Try it
In the entries that follow, the lines from the line containing "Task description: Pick" up to and including the line containing "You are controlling" must be copied exactly, with pictures omitted.

Saved entries:
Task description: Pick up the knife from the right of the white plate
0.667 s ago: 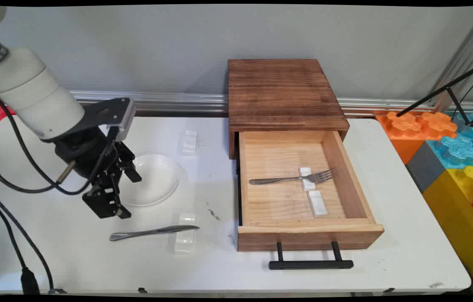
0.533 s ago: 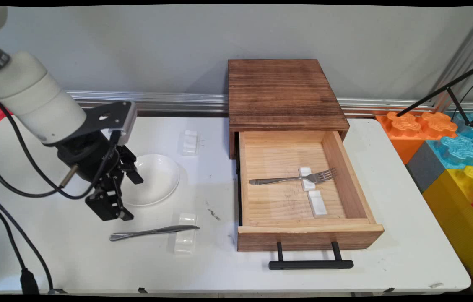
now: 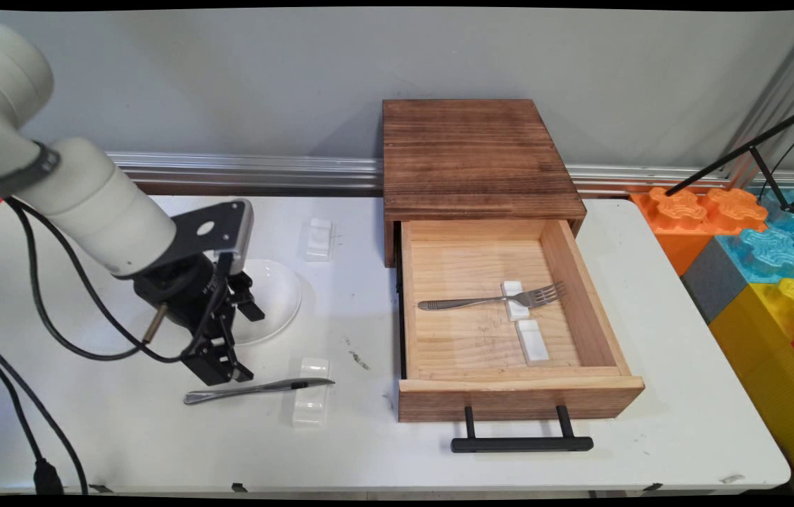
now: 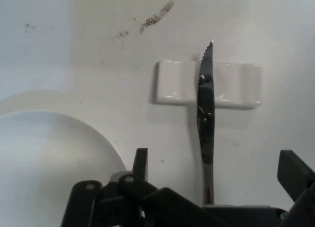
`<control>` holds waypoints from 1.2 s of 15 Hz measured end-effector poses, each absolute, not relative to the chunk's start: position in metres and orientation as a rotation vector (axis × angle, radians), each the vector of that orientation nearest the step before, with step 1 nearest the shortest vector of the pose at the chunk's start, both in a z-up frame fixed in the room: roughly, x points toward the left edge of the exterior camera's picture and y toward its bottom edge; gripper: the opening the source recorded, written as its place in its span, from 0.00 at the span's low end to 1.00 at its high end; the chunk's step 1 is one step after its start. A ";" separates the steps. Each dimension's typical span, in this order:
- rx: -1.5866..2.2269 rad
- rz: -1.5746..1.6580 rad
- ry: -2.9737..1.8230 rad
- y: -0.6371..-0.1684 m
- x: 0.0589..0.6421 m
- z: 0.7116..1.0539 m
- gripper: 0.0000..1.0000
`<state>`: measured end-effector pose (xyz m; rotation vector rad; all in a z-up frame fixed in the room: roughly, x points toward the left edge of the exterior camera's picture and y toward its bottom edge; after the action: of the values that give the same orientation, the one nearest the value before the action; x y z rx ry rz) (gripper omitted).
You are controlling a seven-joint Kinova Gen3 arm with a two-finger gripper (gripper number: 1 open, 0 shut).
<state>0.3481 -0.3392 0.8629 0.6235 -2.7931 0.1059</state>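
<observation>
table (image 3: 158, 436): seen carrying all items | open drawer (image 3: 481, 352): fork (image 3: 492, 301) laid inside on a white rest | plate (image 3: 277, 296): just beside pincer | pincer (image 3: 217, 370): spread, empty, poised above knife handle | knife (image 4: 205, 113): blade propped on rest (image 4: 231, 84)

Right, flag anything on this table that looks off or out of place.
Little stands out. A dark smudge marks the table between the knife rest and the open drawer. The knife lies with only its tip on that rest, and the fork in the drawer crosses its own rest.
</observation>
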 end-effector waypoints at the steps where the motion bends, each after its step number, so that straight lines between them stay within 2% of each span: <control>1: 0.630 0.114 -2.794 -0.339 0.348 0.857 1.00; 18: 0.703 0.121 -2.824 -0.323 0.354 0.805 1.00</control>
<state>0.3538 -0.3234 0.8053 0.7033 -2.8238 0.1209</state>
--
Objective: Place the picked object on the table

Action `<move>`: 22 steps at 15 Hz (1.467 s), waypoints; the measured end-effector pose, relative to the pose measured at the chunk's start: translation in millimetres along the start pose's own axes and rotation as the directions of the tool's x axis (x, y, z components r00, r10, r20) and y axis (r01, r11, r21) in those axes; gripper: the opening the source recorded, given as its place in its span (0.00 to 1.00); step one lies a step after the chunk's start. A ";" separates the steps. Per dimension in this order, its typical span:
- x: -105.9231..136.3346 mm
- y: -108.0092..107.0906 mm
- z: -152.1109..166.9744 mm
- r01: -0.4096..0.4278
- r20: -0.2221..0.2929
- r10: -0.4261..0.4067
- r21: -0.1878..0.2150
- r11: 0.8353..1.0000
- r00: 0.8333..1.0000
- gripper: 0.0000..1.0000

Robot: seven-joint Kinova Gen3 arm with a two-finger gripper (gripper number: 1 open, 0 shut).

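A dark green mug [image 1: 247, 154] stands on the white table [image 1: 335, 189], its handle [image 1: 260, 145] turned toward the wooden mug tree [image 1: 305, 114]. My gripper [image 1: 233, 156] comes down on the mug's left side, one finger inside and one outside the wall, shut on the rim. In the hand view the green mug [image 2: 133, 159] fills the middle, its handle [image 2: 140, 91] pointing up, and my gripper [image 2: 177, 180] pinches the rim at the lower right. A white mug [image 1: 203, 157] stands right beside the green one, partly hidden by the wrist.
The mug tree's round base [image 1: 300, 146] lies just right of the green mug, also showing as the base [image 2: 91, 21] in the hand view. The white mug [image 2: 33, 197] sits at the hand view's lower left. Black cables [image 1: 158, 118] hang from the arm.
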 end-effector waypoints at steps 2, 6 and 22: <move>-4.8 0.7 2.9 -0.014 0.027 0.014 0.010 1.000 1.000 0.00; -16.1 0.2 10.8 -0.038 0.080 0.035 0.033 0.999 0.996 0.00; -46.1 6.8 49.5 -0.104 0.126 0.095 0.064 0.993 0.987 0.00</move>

Exercise solution
Task description: Pick up the knife from the right of the white plate
0.667 s ago: 
0.533 s ago: 
now: 
now: 
`<control>` holds waypoints from 1.2 s of 15 Hz measured end-effector poses, each absolute, not relative to the chunk's start: position in metres and orientation as a rotation vector (axis × angle, radians), each the vector of that orientation nearest the step before, with step 1 nearest the shortest vector of the pose at the chunk's start, both in a z-up frame fixed in the room: roughly, x points toward the left edge of the exterior camera's picture and y toward its bottom edge; gripper: the opening the source recorded, written as its place in its span, from 0.00 at the span's low end to 1.00 at its high end; the chunk's step 1 is one step after its start. A ";" separates the steps. Each dimension's typical span, in this order:
- rx: -1.5866..2.2269 rad
- rz: -1.5746..1.6580 rad
- ry: -2.9737..1.8230 rad
- y: -0.6371..-0.1684 m
- x: 0.0589..0.6421 m
- z: 0.7116..1.0539 m
- gripper: 0.0000..1.0000
`<state>`: measured end-effector pose (xyz m; rotation vector rad; all in a z-up frame fixed in the room: roughly, x points toward the left edge of the exterior camera's picture and y toward its bottom edge; after the action: of the values that give the same orientation, the one nearest the value before the action; x y z rx ry rz) (gripper omitted).
You are controlling a seven-joint Kinova Gen3 arm with a two-finger gripper (gripper number: 1 open, 0 shut).

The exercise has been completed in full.